L'émission a également révélé que la personne derrière la création des enregistrements d'IA (c'est-à-dire Kim Se Ui) avait contacté la société de gestion de Kim Soo Hyun pour demander de l'argent et un contrat publicitaire gratuit. En retour, cette personne a promis de fournir les fichiers de données pertinents. Ne s'arrêtant pas là, cette personne a également approché de nombreuses autres chaînes YouTube et a proposé à la vente différentes versions d'enregistrements considérés comme des preuves.
Les informations erronées diffusées sur les réseaux sociaux pendant une longue période ont gravement affecté l'image et la carrière de Kim Soo Hyun.
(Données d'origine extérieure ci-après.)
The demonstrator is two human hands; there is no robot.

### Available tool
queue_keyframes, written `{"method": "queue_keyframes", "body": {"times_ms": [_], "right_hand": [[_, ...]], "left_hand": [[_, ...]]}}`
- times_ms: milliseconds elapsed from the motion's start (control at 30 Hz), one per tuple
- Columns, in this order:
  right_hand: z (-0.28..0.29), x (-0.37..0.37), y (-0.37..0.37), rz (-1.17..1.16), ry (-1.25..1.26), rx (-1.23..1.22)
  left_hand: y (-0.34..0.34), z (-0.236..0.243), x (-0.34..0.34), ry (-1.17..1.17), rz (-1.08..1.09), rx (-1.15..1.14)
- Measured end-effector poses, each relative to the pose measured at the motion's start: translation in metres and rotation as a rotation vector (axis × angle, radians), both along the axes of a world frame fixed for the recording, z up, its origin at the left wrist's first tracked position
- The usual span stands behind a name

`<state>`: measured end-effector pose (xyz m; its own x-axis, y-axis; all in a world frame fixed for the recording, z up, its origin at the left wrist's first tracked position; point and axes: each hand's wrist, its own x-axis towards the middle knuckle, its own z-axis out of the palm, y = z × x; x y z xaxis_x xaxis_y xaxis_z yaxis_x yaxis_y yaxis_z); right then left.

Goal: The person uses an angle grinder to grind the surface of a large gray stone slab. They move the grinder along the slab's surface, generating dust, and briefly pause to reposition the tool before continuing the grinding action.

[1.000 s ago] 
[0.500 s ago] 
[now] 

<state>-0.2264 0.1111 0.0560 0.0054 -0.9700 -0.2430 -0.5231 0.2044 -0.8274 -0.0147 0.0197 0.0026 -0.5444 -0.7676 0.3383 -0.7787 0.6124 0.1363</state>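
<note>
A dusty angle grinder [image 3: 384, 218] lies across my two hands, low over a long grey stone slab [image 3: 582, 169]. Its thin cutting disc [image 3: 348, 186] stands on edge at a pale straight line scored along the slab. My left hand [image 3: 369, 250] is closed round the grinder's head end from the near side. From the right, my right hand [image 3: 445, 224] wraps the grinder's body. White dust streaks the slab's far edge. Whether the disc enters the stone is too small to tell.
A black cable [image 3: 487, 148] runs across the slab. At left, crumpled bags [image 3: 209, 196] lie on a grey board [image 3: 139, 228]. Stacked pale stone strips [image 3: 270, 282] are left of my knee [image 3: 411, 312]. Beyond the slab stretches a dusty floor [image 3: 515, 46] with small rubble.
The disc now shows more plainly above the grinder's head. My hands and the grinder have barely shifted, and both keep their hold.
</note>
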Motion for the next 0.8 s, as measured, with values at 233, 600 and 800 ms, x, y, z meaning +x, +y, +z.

L'avocat représentant l'acteur a déclaré qu'il avait perdu près de 20 contrats publicitaires ainsi que de nombreuses opportunités de participer à des projets artistiques. Les pertes économiques totales pour Kim Soo Hyun et sa société de gestion sont estimées à environ 30 milliards de wons.
Auparavant, la YouTuber Kim Se Ui était celle qui avait continuellement formulé des accusations visant Kim Soo Hyun. Cette personne a déclaré que l'acteur avait fréquenté Kim Sae Ron lorsqu'elle était mineure, tout en exerçant des pressions liées aux dettes, ce qui a conduit à la tragédie de l'actrice. Cependant, selon les informations publiées dans l'émission, de nombreux documents utilisés pour consolider ces accusations ont été identifiés comme faux.
Kim Se Ui a été arrêtée à la fin du mois dernier pour diffusion de fausses informations et falsification de preuves. Récemment, le tribunal sud-coréen a également rejeté la demande de libération sous caution de cette personne.
Les nouveaux développements de l'enquête attirent une grande attention du public, tout en suscitant de nombreux débats sur la responsabilité des créateurs de contenu sur les réseaux sociaux de vérifier les informations avant de les publier.